(Dataset section)
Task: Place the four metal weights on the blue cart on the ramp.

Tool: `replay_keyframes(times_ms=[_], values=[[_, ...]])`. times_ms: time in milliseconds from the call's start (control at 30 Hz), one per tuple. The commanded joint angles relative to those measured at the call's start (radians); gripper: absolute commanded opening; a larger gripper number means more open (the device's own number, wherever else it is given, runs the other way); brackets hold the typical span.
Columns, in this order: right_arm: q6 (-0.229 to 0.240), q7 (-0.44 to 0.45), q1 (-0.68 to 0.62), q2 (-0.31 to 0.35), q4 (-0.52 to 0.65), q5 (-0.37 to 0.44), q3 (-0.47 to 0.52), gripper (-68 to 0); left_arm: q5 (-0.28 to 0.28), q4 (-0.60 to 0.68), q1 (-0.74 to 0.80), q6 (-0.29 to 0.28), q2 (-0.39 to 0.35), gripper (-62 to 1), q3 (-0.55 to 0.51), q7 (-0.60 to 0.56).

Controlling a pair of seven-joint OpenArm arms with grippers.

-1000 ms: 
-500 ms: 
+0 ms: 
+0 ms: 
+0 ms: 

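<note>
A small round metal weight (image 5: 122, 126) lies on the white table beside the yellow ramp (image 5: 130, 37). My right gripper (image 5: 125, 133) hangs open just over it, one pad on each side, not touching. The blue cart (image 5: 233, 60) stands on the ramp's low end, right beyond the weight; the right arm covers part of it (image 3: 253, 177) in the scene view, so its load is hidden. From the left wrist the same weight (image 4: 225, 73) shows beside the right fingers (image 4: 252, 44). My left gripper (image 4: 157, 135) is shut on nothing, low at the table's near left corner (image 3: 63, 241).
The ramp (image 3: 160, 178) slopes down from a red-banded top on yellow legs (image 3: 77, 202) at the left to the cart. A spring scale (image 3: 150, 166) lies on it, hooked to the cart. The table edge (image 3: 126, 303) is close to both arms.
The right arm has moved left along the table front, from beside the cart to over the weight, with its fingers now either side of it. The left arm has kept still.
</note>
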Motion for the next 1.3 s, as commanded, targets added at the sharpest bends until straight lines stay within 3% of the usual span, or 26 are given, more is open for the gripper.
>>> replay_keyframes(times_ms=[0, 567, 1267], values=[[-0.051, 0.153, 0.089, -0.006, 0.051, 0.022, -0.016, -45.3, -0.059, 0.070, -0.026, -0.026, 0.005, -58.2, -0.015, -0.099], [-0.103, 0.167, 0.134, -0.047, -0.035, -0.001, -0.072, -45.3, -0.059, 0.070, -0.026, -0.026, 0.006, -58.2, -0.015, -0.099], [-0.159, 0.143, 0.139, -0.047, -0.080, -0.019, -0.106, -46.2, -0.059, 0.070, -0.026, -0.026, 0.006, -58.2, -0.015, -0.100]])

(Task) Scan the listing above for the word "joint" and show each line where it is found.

(Response for this exercise)
Tool: `replay_keyframes(times_ms=[_], values=[[_, ...]])`. times_ms: time in milliseconds from the call's start (control at 30 Hz), one per tuple. The commanded joint angles relative to those measured at the call's start (radians); gripper: absolute commanded opening; a larger gripper number means more open (the device's own number, wherever else it is given, runs the other way); brackets hold the typical span.
Controlling a pair of seven-joint OpenArm arms with grippers.

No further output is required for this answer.